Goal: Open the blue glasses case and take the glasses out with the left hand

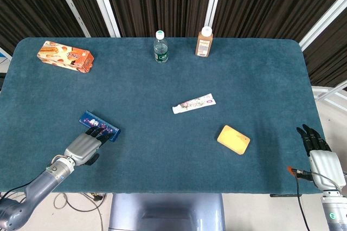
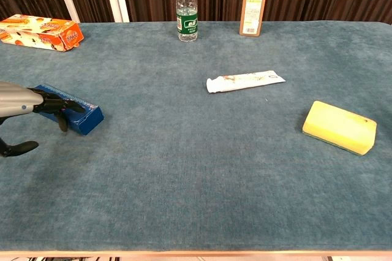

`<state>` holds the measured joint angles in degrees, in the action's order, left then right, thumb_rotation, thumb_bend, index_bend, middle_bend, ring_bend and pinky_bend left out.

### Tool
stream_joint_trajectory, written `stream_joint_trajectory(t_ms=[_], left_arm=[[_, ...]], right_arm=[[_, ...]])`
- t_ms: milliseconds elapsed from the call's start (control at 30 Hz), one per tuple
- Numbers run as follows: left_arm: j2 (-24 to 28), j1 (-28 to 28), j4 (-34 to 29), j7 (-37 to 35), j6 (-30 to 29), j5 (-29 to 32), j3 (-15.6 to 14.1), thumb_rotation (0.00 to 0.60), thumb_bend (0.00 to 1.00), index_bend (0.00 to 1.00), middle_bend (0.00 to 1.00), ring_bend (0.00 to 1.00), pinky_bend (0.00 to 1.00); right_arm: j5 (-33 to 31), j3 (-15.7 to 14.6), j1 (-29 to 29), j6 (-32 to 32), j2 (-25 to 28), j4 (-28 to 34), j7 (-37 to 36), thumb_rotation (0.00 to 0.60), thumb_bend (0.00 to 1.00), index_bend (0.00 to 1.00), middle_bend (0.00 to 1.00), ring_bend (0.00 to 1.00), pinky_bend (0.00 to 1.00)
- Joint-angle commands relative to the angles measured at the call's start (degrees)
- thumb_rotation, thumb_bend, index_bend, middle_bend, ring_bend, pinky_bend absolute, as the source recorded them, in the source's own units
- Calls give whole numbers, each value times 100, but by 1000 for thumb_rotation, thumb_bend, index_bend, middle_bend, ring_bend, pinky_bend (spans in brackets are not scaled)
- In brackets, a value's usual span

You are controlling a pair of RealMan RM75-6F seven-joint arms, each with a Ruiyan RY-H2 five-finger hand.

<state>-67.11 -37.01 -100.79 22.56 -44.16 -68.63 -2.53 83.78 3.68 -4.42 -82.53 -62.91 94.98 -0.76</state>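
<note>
Blue floral-printed glasses case [image 1: 100, 126], yellow sponge [image 1: 233, 139], teal table [image 1: 162, 90].

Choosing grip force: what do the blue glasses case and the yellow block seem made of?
Blue glasses case: apparently rigid plastic or card, smooth printed finish, crisp box edges. Yellow block: probably sponge or foam, matte, rounded corners, though the look leaves that open.

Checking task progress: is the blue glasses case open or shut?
Shut. The glasses case lies flat as one closed box, no glasses showing; the left hand has its fingers on it.
</note>
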Motion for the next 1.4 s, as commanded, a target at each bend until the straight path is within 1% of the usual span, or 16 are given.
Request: stream_joint_trajectory(t_ms=[33,400,667,700,733,833,867,900,933,1033,1133,1267,1400], left_arm=[[-102,-61,49,46,2,103,64,600,491,0,209,0,0],[-321,-198,94,277,-67,410,136,600,491,0,210,0,0],[-243,-166,1,283,-172,467,70,600,480,0,210,0,0],[-219,-151,-17,257,-188,464,60,600,463,0,210,0,0],[-175,-124,-57,202,-218,442,49,600,423,0,210,0,0],[-70,-45,-168,68,-324,355,35,600,256,0,211,0,0],[-7,24,-244,30,-459,308,32,600,211,0,211,0,0],[18,55,-276,26,-522,275,26,600,193,0,211,0,1],[81,156,-367,31,-755,125,12,600,179,0,211,0,6],[128,365,-445,34,-1268,-186,20,600,173,0,210,0,17],[105,507,-398,-9,-1619,-296,87,600,173,0,210,0,18],[47,503,-250,83,-1722,-163,228,600,174,0,211,0,28],[-56,378,16,193,-1595,119,398,600,211,1,214,0,28]], right_arm=[[-15,1,2,8,4,11,-18,600,153,0,0,0,187],[-29,5,0,24,19,21,-49,600,154,0,0,0,187],[-38,4,-2,39,28,32,-65,600,156,0,0,0,187],[-39,2,-1,41,29,34,-64,600,156,0,0,0,187],[-41,2,0,40,31,37,-63,600,156,0,0,0,187],[-40,3,3,32,31,38,-60,600,157,0,0,0,187],[-35,5,3,24,28,33,-52,600,157,0,0,0,187],[-30,6,3,19,26,30,-46,600,157,0,0,0,187],[-18,7,3,7,19,22,-34,600,157,0,0,0,187],[-15,3,6,2,8,20,-24,600,158,0,0,0,187],[-12,3,4,3,3,24,-14,600,158,0,0,0,187],[-11,2,1,8,-3,24,0,600,161,0,0,0,187],[-32,5,-4,28,-3,24,-7,600,163,0,0,0,187]])
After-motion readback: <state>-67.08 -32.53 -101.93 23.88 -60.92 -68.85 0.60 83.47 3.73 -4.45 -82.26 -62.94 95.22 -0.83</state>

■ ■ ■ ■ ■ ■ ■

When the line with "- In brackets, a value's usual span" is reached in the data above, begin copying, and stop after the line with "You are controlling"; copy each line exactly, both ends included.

- In brackets, a value's usual span

You are controlling a pair of RealMan RM75-6F seven-joint arms, each with a Ruiyan RY-H2 five-finger hand.

What the exercise asked for is now complete.